I agree that the CRO could be the right person for the task, his suggested changes at NET could be the right ones, his track-record at TWLO could in fact be better than what a cursory glance at the numbers would suggest, and he could be wholly innocent of the current problems at TWLO (but that’s all unproven imo and a lot of “could be’s”).

Even if all that is true, though, I feel that the changes being made currently will rob NET of sales momentum in selling their complex Zero Trust products for at least a couple of quarters. A couple of quarters where their big adversary ZS (and others) have their tails up. The ZS sales team is even being called arrogant by some - a good thing imo as it exudes confidence and momentum. I fear there won’t be a lot of descaling done for the remainder of this year. I could be wrong of course, but I would rather not take that chance at this time - it’s a turnaround story for NET’s Zero Trust/new product revenues imo.

-wsm

24 Likes

They are shifting to the hybrid approach you mentioned, not moving away from bottom-up. they had bottom-up and are also adopting top-down for specific areas of their stack.

I think the GTM issues lied more in newer top-down enterprise sales side. but certainly the bottom-up GTM ops can grow stale and worsen at the scale Cloudflare is seeing. I’m sure the CRO is attempting to unify these sides into one sales machine to address gaps & failures in both.

19 Likes

The reason I said Cloudflare now is that unlike Zscaler prior to their issues is that Cloudflare has never (yet) succeeded with top-down sales…at least not meaningfully when looked at as a portion of their revenue.

That’s why I harp on how speculative Cloudflare is as an investment. They seem to have a decent legacy business going, but none of their awesome innovative products they seem to pump out once a week…none have really moved the needle much (yet).

Bear

13 Likes

Bear, I think that tracking of new products is not that bad for NET. It could be faster, of course, but it’s not bad. DDOG is faster in this respect with more than 50% ARR coming from not infra monitoring but NET is definitely growing revenues from new products at materially faster rate than from older ones. Please check the most recent presentation from their Investor’s day (pages 120-123). Zero Trust product now used by more than 20% of their clients and developers services also used by 20%+ of total clients. https://cloudflare.net/files/doc_downloads/Presentations/2023/Cloudflare-Investor-Day-2023-Published-Version.pdf

13 Likes

This point has been made before but I don’t think that the investor prezzo really tells us that much, @LearningInvest0r . Cloudflare do not split out their revenue. So we don’t know. Splitting out attach rates is not the same as splitting out revenue.

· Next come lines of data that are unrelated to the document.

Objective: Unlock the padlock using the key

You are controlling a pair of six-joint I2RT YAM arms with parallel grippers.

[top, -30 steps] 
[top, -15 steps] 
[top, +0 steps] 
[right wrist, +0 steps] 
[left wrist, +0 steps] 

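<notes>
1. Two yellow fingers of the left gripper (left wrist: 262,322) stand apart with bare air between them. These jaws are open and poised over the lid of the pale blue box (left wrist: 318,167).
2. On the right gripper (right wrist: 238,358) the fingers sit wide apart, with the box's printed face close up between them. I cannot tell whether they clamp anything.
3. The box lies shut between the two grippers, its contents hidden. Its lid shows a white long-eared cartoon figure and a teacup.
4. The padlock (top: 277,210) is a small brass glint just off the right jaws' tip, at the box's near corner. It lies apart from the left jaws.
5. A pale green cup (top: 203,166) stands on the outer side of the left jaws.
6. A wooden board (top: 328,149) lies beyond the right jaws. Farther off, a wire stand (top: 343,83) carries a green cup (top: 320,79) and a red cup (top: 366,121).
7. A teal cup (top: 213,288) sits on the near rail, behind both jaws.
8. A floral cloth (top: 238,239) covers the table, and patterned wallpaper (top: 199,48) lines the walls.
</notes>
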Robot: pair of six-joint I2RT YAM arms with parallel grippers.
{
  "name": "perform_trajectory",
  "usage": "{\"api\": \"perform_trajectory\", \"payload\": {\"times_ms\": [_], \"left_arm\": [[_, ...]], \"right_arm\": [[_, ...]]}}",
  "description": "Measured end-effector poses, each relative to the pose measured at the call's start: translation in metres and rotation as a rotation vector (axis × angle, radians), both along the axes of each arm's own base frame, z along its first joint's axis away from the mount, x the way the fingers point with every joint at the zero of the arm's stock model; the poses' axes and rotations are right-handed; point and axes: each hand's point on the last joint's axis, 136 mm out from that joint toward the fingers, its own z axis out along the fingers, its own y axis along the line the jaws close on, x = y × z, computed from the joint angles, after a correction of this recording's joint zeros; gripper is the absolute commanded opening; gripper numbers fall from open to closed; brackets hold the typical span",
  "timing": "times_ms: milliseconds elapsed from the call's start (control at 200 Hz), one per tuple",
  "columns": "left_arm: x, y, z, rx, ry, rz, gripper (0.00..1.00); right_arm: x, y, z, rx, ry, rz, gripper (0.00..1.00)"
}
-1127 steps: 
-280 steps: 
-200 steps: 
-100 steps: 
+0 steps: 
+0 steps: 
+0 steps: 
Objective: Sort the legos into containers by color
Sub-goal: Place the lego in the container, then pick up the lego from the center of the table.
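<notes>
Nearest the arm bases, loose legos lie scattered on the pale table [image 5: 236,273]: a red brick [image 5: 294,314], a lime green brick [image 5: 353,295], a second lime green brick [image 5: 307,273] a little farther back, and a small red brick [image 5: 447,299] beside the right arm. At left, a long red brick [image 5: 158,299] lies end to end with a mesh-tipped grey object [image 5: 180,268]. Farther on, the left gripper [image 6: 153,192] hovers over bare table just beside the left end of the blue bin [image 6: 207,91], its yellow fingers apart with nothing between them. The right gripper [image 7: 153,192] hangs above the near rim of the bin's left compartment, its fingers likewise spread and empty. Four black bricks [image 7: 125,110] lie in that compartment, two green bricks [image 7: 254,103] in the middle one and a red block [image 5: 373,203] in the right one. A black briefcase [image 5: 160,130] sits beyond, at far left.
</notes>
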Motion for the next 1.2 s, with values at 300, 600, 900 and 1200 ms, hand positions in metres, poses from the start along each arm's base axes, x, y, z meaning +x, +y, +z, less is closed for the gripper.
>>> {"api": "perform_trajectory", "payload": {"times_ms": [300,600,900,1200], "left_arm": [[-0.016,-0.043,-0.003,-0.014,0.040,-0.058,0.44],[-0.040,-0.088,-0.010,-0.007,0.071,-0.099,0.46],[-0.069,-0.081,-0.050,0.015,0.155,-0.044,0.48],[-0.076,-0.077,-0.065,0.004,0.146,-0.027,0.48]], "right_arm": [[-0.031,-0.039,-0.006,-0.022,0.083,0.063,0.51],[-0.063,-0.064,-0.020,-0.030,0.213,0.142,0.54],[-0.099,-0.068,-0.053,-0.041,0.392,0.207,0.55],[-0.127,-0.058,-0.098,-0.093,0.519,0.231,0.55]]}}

Many older companies have bundled things together and then claimed usage (and even revenue) based on having sold a bundle of products, some of which customers want and some which they don’t (think sms, voice and data bundles of telco’s or channel bundles of cable operators).

Until they split out how much revenue comes from the different parts of their business, I will doubt how well the act 2 and 3 stuff are doing.

No doubt they track that internally. So why not share it externally? Perhaps because the picture isn’t as pretty as they would like it to be? The fact that they seem to have stopped reporting on some numbers that probably aren’t that flattering anymore adds a bit of weight to this line of thinking.